While the withdrawal of every point with the exception of an indemnity to the family of the slain Chinaman seemed to be an important step in the negotiation, I still pressed the ministers to return to their original ground, and, as we had agreed, consider no question but the losses. Although I could not speak for Her Britannic Majesty’s Government, I felt sure that there would be a way to reach the “indemnity” question without bringing it before the board. A small, a very small sum would have been all that the family of the class of the murdered Chinamen could expect. A present, say, of £500 would have been to the family a princely fortune. I did not express any thought of this kind to the ministers. But I was persuaded that in the event of a successful arbitration, the Chinese paying the losses within sixty days after the announcement of the award, the British legation would readily have seen its way, as an act of benevolence, laying aside any question of policy, to recompense the family of the slain Chinaman. It was the certainty in my own mind, looking over the whole affair from what might be called a common-sense business point of view, that the British minister would reach such a conclusion when he came to consider the whole question, that led me to press upon the ministers the propriety of abandoning the indemnity point, and all points that had not been agreed upon before we wrote our joint note.

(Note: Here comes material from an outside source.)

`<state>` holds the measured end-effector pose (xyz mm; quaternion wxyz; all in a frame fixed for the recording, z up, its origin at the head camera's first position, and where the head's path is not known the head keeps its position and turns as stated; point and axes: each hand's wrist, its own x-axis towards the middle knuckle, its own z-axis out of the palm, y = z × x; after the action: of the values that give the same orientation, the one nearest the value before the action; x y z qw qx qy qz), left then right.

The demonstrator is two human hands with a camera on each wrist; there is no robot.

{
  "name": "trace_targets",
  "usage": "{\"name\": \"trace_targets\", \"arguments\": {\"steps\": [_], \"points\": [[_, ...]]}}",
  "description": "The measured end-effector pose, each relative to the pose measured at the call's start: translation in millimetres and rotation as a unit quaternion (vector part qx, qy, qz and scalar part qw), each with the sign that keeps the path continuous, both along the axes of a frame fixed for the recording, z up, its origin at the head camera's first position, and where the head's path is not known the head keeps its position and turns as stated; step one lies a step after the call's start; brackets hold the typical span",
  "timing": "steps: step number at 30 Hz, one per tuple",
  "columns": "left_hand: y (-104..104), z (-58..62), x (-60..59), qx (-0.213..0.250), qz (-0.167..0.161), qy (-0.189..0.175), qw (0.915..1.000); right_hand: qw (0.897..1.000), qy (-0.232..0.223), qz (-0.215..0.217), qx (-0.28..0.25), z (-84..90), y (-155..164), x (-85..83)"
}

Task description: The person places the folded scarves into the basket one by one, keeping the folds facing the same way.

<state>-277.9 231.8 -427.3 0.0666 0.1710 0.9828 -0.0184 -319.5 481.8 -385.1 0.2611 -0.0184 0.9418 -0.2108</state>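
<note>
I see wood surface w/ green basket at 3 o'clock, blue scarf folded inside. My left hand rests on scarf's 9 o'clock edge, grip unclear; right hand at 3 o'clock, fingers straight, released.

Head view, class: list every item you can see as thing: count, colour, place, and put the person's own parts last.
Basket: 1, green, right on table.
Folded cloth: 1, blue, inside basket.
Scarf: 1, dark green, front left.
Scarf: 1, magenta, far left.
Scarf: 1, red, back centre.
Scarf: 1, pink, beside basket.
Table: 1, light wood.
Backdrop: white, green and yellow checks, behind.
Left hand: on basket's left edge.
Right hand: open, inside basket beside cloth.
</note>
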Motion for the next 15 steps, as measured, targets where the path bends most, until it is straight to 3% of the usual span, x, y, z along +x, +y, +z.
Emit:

In this case you will see that the yamên ministers were fortified by the opinion of one Mr. Francis, who is, I am told, an English barrister, holding the retainer of the Chinese authorities and supposed to know English law. Upon the point, therefore, that there should be no arbitration which did not recognize the indemnity claim, the Chinese were inflexible.
Sir Harry Parkes returned from Corea on the 9th; I saw him the day following. His excellency would never consent to the demand of the yamên ministers that any question of indemnity should go before the board. He was willing to accept the board, as had been arranged in our joint note. I was gratified to hear from Her Majesty’s minister the volunteer expression of his hope and belief that Her Britannic Majesty’s Government would be glad, as an act of benevolence, to make some reparation to the families of the slain, in this confirming the impression which had governed my counsels to the yamên. There was no way in which I could convey this intimation to the yamên without an intrusion upon an affair which alone concerned my colleague.
In my opinion, the decision of the British minister as to in admissibility [Page 56] of the indemnity question, which I anticipated, and the immovable position of the yamên in insisting upon it, closed the negotiations.
The subsequent action taken independently by the legation to secure the payment of our claims will appear in the inclosures to this dispatch as an appendix to the report.